**Work to complete:**
Give again, word for word, every line below from the one that has "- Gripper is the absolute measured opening" through the one that has "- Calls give", both included, and no others.

**Data shown:**
......

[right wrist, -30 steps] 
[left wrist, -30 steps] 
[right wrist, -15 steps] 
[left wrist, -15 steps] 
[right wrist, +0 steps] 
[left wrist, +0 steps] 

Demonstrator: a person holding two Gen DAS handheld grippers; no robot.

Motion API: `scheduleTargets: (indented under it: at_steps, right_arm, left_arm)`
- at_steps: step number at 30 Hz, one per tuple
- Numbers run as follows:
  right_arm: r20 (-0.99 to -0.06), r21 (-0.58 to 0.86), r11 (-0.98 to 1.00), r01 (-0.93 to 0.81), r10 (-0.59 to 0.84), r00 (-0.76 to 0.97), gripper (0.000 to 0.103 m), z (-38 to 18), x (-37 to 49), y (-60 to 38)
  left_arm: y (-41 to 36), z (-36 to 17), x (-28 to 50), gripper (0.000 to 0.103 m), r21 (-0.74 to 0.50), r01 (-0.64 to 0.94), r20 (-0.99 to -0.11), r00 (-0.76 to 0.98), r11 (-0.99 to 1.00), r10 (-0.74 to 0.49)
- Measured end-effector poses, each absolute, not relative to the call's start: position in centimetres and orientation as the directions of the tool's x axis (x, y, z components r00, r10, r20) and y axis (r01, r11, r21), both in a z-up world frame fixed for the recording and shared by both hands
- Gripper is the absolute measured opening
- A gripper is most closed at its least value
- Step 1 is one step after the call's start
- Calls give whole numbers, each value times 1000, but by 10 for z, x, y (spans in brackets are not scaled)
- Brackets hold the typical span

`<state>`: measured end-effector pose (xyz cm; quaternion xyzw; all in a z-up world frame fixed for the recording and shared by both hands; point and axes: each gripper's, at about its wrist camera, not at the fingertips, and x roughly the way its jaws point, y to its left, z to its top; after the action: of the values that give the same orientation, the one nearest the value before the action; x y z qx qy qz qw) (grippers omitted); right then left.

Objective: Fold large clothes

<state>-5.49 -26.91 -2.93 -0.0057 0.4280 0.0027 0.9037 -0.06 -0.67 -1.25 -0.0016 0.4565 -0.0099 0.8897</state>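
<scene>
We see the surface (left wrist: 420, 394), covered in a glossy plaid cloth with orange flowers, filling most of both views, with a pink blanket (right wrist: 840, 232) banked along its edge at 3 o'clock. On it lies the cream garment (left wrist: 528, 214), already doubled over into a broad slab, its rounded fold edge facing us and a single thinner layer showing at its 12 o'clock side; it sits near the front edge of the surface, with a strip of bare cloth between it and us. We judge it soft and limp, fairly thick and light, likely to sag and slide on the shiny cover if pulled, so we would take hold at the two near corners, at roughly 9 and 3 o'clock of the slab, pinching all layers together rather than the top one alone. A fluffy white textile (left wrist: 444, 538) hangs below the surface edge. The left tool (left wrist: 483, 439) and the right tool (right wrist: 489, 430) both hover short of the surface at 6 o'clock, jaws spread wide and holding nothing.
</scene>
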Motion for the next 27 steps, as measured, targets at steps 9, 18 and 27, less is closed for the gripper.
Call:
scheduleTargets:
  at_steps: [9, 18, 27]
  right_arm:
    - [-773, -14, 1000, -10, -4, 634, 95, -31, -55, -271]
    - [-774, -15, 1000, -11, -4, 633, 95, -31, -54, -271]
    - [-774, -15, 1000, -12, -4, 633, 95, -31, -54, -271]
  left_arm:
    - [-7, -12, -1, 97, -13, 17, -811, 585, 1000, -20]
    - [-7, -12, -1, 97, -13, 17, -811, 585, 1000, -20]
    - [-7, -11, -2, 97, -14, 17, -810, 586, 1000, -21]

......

**Problem solution:**
- Gripper is the absolute measured opening
- A gripper is most closed at its least value
- Step 1 is one step after the call's start
- Calls give whole numbers, each value times 1000, but by 10 for z, x, y (spans in brackets are not scaled)

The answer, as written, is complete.